### Assigned task
Scan the listing below for the string "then" and copy each line where it turns up.

[[ Listed records open ]]

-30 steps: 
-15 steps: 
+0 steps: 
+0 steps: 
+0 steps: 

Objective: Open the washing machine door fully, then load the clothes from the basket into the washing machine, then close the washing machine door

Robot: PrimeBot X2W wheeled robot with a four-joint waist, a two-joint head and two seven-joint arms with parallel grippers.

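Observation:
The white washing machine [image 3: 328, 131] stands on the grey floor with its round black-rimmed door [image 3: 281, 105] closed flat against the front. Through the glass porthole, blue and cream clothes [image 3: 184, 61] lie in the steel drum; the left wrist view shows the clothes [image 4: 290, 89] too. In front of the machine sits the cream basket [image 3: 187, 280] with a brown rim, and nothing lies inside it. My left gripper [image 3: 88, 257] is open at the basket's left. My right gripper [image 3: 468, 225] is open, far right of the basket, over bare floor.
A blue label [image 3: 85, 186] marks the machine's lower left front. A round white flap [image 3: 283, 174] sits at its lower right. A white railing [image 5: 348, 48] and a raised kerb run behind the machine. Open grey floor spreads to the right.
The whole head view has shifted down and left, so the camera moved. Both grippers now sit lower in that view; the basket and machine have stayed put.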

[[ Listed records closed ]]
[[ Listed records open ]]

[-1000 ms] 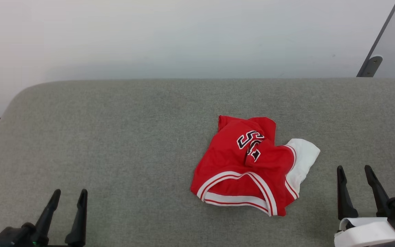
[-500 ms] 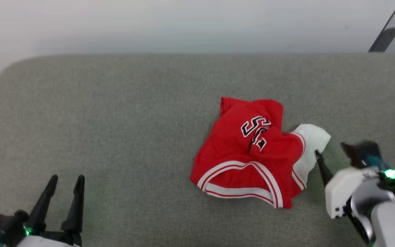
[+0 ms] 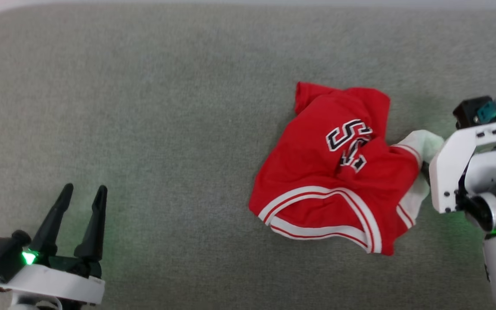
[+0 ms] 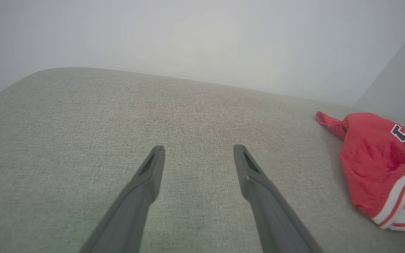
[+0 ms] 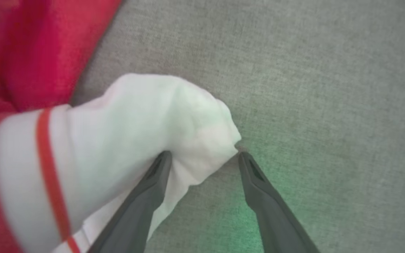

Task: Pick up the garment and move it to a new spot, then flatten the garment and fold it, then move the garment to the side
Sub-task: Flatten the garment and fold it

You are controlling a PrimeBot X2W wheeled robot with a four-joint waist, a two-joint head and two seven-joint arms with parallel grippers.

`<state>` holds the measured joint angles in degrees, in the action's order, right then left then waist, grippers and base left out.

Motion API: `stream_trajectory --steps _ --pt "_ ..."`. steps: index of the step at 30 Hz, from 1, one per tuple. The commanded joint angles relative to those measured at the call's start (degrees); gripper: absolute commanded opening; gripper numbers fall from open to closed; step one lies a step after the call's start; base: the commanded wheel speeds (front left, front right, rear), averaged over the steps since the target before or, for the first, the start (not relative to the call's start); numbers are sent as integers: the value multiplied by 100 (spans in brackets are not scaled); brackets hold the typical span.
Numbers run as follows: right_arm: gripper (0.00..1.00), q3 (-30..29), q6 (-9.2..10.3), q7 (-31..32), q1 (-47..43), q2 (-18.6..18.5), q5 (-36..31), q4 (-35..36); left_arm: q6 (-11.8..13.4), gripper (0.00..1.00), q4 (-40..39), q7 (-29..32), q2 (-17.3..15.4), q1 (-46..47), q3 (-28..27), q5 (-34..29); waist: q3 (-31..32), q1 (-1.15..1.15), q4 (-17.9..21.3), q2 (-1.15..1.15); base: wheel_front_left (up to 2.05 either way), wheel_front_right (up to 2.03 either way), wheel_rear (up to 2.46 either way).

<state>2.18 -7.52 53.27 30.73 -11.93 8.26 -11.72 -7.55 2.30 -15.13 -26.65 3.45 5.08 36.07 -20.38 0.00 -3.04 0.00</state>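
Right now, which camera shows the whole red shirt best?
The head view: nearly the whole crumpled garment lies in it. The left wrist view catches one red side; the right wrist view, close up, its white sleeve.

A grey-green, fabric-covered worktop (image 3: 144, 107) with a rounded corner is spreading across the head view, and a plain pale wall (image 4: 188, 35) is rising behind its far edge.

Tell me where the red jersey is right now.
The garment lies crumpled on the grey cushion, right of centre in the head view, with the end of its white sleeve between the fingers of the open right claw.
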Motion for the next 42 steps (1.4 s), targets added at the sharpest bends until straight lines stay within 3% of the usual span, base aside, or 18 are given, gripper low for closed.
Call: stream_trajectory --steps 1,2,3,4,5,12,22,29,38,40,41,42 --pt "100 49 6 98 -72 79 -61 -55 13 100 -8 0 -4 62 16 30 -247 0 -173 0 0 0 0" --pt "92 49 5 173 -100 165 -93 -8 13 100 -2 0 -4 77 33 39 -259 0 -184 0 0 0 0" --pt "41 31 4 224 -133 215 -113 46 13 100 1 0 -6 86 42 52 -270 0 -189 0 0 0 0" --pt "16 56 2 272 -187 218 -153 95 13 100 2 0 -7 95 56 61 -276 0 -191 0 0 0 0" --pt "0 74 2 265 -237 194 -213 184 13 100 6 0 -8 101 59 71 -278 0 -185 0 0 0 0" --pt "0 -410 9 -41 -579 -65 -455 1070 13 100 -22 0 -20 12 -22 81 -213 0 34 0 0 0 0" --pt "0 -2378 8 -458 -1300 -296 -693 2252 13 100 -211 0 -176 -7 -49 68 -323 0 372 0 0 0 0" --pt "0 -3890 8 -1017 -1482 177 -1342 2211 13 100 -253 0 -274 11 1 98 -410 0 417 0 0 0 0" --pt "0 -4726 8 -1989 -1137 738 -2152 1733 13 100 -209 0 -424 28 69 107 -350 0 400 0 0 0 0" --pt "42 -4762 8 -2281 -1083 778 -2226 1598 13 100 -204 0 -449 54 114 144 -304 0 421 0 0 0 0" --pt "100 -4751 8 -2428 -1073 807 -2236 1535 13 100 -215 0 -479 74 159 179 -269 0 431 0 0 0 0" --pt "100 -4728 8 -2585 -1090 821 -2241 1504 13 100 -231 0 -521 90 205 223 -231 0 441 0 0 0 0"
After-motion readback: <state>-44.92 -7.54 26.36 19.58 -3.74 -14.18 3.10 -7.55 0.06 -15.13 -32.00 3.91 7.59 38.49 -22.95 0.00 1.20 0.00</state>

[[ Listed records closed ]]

### Solution for this problem
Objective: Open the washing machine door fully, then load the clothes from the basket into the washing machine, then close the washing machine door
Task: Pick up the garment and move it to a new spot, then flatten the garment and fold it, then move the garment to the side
`<state>` holds the measured joint angles in degrees, in the action's order, right then left then waist, grippers and base left out.

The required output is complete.